- [EXERCISE BRIEF]: This exercise calls for an exact copy of the data below.

- [COLLECTED DATA]:
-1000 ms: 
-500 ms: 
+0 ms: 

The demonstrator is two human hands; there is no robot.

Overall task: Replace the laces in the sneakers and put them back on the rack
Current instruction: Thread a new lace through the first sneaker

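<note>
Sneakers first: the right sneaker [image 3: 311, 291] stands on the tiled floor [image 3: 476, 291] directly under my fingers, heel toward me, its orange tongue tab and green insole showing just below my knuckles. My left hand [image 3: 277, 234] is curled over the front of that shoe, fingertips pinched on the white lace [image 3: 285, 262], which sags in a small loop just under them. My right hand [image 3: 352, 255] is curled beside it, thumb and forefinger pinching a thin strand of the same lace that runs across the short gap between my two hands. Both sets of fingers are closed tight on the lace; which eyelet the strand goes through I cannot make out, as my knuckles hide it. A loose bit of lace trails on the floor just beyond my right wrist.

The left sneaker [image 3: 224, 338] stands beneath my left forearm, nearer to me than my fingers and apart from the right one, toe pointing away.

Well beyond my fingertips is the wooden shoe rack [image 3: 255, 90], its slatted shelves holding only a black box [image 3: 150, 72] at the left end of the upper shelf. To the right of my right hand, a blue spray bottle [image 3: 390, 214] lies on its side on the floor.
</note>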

- [REPLY]:
-1000 ms: 
-500 ms: 
+0 ms: 

The demonstrator is two human hands; there is no robot.

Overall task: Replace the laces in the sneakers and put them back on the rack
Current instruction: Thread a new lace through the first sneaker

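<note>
Sneakers first: the right sneaker [image 3: 311, 291] stands on the tiled floor [image 3: 476, 291] directly under my fingers, heel toward me, its orange tongue tab and green insole showing just below my knuckles. My left hand [image 3: 277, 234] is curled over the front of that shoe, fingertips pinched on the white lace [image 3: 285, 262], which sags in a small loop just under them. My right hand [image 3: 352, 255] is curled beside it, thumb and forefinger pinching a thin strand of the same lace that runs across the short gap between my two hands. Both sets of fingers are closed tight on the lace; which eyelet the strand goes through I cannot make out, as my knuckles hide it. A loose bit of lace trails on the floor just beyond my right wrist.

The left sneaker [image 3: 224, 338] stands beneath my left forearm, nearer to me than my fingers and apart from the right one, toe pointing away.

Well beyond my fingertips is the wooden shoe rack [image 3: 255, 90], its slatted shelves holding only a black box [image 3: 150, 72] at the left end of the upper shelf. To the right of my right hand, a blue spray bottle [image 3: 390, 214] lies on its side on the floor.
</note>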

No additional output is required.